Tuesday, July 31, 2012

Is Physician Unhappiness Important, and Are Physicians’Saying They Will  Leave Practice an Idle Threat?
Idle threat,  noun,  deficient threat, empty threat, harmless threat, ineffectual threat, meaningless threat, menacing, mere notice, mere talking, mere warning, only words, subtle intimidation, testing, trial balloon, veiled threat

Burton's Legal Thesaurus, by William C. Burton, 2007

 July 31, 2012 – A July 27 piece by John Commins in Health Leaders Media, opens:
“Blaming low compensation and the hall healthcare reform, 34% of physicians say they plan to leave the practice of medicine over the next decade, according to new National survey.

John Commins,  "Of of Three Doctors Say They Will leave Medicine,' Healthleaders Media, July 27, 2012)
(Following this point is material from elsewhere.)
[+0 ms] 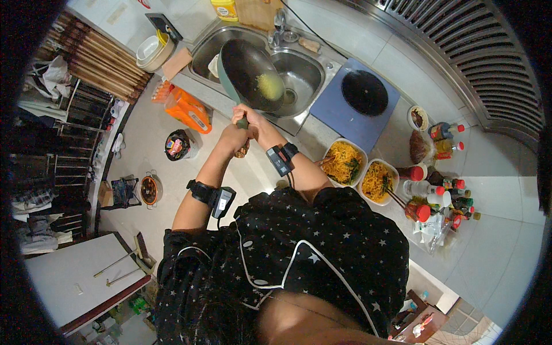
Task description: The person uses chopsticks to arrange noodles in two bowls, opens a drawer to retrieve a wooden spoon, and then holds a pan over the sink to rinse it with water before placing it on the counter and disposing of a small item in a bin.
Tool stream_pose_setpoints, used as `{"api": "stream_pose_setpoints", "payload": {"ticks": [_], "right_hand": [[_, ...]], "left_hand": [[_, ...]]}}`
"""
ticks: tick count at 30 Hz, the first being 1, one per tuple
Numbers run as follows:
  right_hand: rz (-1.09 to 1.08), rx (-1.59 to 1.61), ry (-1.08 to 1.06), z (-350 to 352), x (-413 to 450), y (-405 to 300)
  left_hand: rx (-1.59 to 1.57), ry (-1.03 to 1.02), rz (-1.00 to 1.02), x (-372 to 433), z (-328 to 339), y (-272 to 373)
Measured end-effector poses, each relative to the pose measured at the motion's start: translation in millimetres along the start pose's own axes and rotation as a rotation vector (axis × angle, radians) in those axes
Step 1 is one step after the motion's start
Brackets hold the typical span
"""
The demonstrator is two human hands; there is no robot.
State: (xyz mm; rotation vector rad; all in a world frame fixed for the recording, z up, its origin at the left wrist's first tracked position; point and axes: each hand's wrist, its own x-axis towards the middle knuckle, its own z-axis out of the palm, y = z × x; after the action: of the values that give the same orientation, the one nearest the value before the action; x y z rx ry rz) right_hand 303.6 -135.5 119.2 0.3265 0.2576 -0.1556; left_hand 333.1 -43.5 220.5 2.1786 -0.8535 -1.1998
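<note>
A wok [248, 64] with a dark inside and pale green outside hangs tilted over the double-bowl steel sink [317, 82]. My right hand [251, 115] grips its green handle [242, 123] close to the pan. Just behind it, my left hand [234, 137] is closed around the same handle. Low in the wok lies a blurred pale yellow patch [269, 87]; whether it is food or liquid is unclear. Past the pan, the faucet [279, 26] rises at the sink's back edge. A white item [213, 66] in the left bowl is partly hidden by the wok.
Right of the sink sits a blue induction cooktop [334, 101]. Two containers of noodles [345, 161] [377, 181] with chopsticks stand near my right arm. Several sauce bottles [448, 148] line the wall. An orange package [187, 110] and a trash bin [177, 146] are on the floor.
</note>
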Motion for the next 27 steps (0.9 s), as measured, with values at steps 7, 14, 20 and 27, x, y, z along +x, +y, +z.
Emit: {"api": "stream_pose_setpoints", "payload": {"ticks": [7,14,20,27], "right_hand": [[-0.017,0.016,-0.050,-5,4,-6],[0.046,0.081,-0.035,-6,6,-2],[0.083,0.074,-0.092,-7,6,-11],[0.108,0.075,-0.058,-2,3,-5]], "left_hand": [[0.073,0.039,-0.012,-9,2,19],[0.123,0.023,-0.035,7,0,-4],[0.098,0.050,-0.007,-2,3,12],[0.062,-0.004,-0.013,4,0,3]]}}
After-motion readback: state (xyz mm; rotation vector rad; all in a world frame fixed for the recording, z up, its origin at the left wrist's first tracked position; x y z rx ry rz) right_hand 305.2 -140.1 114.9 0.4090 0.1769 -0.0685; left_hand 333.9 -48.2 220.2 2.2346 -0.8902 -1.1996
July 31, 2012 -  Is physician unhappiness important?Are physician complaints of low pay and reform hassles justified? Are threats to leave practice just idle threats, or just a form of whining by spoiled doctors accustomed to independence  and high pay?  Are repeated  physician surveys indicating doctors plan to leave  practices simply an ideal threat, designed to win sympathy from patients and voters? Will physicians follow through?   Where can they go and how would they make money commensurate with what they make now?
I’m biased, but I think;
1)       Physician unhappiness is important, especially when you consider doctors spend 11 to 15 years getting where they are, at considerable expense and delaying gratifications.  When the joy of practice is gone,  why continue doing something you have come dislike?
2)      Physician compensation has been flat for a decade with expenses rising 3% to 5% per year.   And on surveys doctors say hassles drive up expenses ever further, and take up to 1/3 of their time.
3)      Are doctor saying they wii leave practice  ideal threats? Maybe not, many have nowhere else to go outside of medicine, and they have those educational debts of up to $250.000 to pay.  But they are abandoning private practice in record numbers, and  hospitals now own about ½ of physician practices.    Add to this to the fact,  that less than ½ of doctors now accept Medicaid patients and about 1/3 now longer take new Medicare patients, and you will realize the threat to leave their current practices is not idle.  It is real, and it is why the physician shortage, now estimated at 62,000 and projected to be 125,000 in ten years, is growing.
4)       Where can they got make money matching what they make now?   They can become medical directors, administrators, or leaders of health care organizations?  They can into medical related enterprises – such a pharmaceutical companies, medical device firms, or health care finance and management companies?  They can become entrepreneurs, creating start-ups, backed by venture capitalists and others. They drop out of practices  paid by 3rd parties, including Medicare and Medicaid, and form direct pay or concierge practices.
Let me conclude with a few details from the latest physician survey to put some meat on the bones. Jackson Heathcare, an Atlanta-base recruiting form, surveyed 2,218 phyicians – 16% said they will, or are strongly considering leaving practice in 2012, and 34% said they would be gone by 2022.  Of those saying they would leave in 2012, 55% were under 55 years of age. They said they were not retiring,  They were quitting. Among the entire sample,   56% cited economic reasons for departing medicine, 51% complained of health reform.
Specialists most inclined to leave were: oncologists and hematologists, 57%. otolaryngologists 49%, general surgeons 49%, cardiologists 45%, and urologists 42%.  Why  no primary care groups – family physicians, generalist internists, and pediatricians – on the list?
 I do not know.  Perhaps it is because primary care physicians could not afford to leave, perhaps it is  because the health law promises a 10% rise in primary care pay; perhaps it was because Obamacare is in the process of cutting specialist pay by 30% to 40%.
Tweet:  A doctor survey indicates 16% say they will leave medicine this year, 34% by 2022 because of low pay,  practice hassles, and health reform.